Boi‐ogi‐to (BOT) induces cell volume reduction in HEK293T cells. (A) Representative transmission microscopy images of HEK293T cells at 0 and 30 min in the absence (Control) and presence of BOT. Scale bar indicates 50 μm. (B) Time course of mean cell volume changes in HEK293T cells. BOT (800 μg/mL) was applied at 0 min, except in the control condition (n = 7–15). (C) Percentages of cell volume decrease at 30 min in the control and BOT‐treated cells compared to their initial cell volume (n = 7–15). (D) Concentration‐dependent cell volume decreases induced by 30‐min application of BOT with different concentrations. The data were fitted using a Hill curve, with an EC₅₀ of 686.17 ± 121.4 μg/mL and a Hill coefficient of 2.0. (n = 5–15). *p < 0.05 compared to the Control.

FIGURE 2.

Boi‐ogi‐to (BOT) does not affect cell viability. (A) Representative bright‐field transmission microscopy images of AO‐ and PI‐stained HEK293T cells in the control and BOT‐treated (800 μg/mL) groups at 0 min and 24 h. Scale bar indicates 300 μm. (B) Percentage of PI‐positive (dead) cells relative to AO‐positive (alive) cells in the control and BOT‐treated (800 μg/mL) groups at 0, 4, and 24 h (n = 6–18). (C) Number of AO‐positive cells in the control and BOT‐treated (800 μg/mL) groups at 0 and 24 h (n = 12–19). *p < 0.05 compared to Control; ^# p < 0.05 compared to 0 h. The data at 0 h were calculated by normalizing individual control values to the average cell count of the control group at the 0‐h time point. Similarly, for the 24‐h data, the percentage of live cells was determined by normalizing each value to the average cell count at 0 h. The same normalization approach was applied to the BOT‐treated group.

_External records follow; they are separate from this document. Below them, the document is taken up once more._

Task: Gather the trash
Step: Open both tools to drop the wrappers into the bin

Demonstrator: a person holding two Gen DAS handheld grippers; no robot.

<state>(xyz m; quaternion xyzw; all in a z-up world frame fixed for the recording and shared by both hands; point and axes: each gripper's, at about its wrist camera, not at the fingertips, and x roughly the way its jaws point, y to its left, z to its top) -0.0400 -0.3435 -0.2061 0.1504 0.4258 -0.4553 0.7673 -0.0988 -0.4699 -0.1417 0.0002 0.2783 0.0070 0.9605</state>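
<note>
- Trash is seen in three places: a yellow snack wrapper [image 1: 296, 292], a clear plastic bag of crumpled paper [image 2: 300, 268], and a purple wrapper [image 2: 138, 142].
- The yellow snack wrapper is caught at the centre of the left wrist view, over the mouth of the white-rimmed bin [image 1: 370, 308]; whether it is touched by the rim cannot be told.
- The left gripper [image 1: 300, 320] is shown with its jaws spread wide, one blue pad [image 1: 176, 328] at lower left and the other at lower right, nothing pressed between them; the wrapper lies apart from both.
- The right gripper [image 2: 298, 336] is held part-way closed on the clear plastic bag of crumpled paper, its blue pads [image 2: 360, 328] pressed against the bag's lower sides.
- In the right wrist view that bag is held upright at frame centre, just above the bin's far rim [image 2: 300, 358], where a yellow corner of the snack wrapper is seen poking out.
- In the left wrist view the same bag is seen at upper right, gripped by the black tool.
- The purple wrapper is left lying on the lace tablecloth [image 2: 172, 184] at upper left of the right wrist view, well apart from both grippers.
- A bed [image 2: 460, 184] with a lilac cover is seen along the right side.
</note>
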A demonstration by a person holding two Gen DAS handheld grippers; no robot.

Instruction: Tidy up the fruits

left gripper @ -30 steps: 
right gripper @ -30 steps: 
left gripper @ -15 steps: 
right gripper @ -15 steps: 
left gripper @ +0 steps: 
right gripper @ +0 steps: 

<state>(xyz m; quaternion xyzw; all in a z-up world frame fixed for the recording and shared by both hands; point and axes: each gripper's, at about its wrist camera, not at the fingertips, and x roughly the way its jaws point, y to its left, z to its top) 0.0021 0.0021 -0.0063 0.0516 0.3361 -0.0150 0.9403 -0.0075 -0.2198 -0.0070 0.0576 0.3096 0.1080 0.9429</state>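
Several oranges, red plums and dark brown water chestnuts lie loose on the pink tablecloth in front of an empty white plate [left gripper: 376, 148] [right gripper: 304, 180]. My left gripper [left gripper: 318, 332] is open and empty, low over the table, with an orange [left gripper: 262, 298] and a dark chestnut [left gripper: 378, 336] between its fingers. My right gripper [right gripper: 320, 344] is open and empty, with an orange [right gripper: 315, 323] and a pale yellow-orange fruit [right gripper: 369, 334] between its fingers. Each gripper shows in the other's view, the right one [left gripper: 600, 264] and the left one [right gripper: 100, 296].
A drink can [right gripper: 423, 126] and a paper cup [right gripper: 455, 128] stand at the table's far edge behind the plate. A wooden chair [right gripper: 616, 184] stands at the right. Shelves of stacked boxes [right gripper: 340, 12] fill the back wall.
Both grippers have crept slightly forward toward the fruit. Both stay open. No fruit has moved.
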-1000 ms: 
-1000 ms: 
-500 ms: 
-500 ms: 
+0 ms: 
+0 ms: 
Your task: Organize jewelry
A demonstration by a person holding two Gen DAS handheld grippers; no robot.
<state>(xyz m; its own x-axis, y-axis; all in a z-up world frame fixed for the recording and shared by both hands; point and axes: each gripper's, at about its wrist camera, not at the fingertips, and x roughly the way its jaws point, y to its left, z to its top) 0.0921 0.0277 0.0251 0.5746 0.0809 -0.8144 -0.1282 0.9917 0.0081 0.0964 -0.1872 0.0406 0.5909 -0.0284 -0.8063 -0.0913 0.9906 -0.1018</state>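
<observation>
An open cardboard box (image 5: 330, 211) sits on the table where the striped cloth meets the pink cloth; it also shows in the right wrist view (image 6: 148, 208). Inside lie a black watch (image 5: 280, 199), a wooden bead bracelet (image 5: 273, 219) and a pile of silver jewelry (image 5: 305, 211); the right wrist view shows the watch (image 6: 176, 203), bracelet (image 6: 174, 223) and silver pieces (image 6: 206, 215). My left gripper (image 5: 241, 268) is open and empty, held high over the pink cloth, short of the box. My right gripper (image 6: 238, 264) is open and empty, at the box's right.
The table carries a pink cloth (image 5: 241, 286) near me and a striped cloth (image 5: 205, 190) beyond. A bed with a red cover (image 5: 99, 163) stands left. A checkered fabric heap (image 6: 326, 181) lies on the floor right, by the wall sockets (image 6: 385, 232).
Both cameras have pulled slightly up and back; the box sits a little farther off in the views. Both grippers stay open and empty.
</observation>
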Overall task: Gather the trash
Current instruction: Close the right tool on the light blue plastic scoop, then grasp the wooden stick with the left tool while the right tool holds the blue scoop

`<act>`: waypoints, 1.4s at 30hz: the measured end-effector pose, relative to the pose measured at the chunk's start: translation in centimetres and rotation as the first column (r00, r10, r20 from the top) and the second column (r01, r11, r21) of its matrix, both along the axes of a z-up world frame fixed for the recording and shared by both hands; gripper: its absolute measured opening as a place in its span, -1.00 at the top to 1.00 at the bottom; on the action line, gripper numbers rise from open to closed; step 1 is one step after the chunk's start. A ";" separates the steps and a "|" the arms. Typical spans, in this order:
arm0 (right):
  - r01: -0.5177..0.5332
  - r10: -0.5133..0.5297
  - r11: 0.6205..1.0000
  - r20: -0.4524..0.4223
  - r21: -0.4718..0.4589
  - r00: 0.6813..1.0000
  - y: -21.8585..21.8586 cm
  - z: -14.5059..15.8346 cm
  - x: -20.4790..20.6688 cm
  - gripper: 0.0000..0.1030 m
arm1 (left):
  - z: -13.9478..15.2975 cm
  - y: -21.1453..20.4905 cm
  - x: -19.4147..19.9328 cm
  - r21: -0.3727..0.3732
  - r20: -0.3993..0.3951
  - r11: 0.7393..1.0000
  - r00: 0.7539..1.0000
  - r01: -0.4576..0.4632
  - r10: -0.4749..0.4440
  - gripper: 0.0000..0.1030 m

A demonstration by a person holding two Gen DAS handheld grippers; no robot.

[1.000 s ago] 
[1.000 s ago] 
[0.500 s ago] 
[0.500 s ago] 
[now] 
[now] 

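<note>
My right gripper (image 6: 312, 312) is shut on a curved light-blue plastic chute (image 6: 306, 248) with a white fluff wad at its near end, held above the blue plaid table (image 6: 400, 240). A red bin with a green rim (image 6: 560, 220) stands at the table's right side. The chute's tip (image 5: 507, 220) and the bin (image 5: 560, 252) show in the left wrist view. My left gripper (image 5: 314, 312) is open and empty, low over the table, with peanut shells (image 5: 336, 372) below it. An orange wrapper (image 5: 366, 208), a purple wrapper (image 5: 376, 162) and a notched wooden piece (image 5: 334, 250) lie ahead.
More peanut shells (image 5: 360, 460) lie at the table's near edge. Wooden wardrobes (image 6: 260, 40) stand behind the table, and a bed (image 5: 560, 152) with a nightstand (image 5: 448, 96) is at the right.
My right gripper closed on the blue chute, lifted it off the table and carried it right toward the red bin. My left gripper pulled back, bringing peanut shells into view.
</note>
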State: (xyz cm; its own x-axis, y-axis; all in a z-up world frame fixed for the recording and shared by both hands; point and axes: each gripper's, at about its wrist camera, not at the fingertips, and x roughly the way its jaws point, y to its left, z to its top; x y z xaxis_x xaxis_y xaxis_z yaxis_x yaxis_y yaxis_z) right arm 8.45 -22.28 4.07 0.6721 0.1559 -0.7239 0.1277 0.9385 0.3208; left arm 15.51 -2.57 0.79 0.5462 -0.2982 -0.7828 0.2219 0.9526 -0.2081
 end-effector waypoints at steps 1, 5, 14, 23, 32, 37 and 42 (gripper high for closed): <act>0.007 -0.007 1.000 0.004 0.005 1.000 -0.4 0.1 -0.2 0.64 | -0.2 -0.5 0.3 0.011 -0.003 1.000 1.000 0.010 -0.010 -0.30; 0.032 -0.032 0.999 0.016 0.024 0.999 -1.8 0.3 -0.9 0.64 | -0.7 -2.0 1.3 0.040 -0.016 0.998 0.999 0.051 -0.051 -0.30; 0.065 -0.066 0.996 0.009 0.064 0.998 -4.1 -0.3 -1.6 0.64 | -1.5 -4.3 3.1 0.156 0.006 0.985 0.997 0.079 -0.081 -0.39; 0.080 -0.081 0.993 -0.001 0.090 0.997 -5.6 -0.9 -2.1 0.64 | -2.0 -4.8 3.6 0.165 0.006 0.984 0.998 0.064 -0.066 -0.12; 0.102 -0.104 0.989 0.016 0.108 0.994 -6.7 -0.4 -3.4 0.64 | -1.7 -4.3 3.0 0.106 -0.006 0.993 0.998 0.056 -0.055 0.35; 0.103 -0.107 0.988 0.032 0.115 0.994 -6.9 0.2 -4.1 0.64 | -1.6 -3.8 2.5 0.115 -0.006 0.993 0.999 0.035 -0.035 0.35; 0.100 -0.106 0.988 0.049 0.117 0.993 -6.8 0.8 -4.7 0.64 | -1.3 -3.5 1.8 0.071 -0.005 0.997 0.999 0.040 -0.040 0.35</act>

Given that Cl⁻ efflux is a well‐established mechanism associated with cell volume decrease [20, 21], we next explored the involvement of Cl⁻ channels in BOT‐induced cell volume decrease. To this end, we applied DIDS, a broad‐spectrum Cl⁻ channel inhibitor, and DCPIB, a relatively selective inhibitor of swelling‐activated Cl⁻ channel [24] which is called the volume‐sensitive outwardly rectifying (VSOR) anion channel [25] or the volume‐regulated anion channel (VRAC) [26]. Both inhibitors significantly suppressed BOT‐induced cell volume decrease (Figure 3), indicating that the Cl⁻ efflux through VSOR channels plays a key role in this process. Similar DIDS/DCPIB‐sensitive cell size reduction was observed after exposure to BOT in mouse renal tubular cells in primary culture and human colonic Caco‐2 cells but not in human cervical cancer HeLa cells, as presented in Supplementary Figure 1.

FIGURE 3.

Cl⁻ channel inhibitors prevent cell volume reduction induced by Boi‐ogi‐to (BOT). (A) Time course of changes in the mean cell volume of HEK293T cells in the absence (Control) or presence of BOT (800 μg/mL) alone or together with 100 μM DIDS or 5 μM DCPIB. (n = 6–13) (B) Percentage of cell volume decrease measured at 30 min after BOT administration, calculated from the data in A. *p < 0.05 compared to Control; ^# p < 0.05 compared to BOT alone.

These findings suggest that BOT‐induced cell volume reduction in HEK293T and Caco‐2 cells as well as in primary renal tubular cells is mediated mainly by Cl⁻ efflux and accompanying water exit, implicating the involvement of VSOR channels in BOT‐induced cell volume decrease.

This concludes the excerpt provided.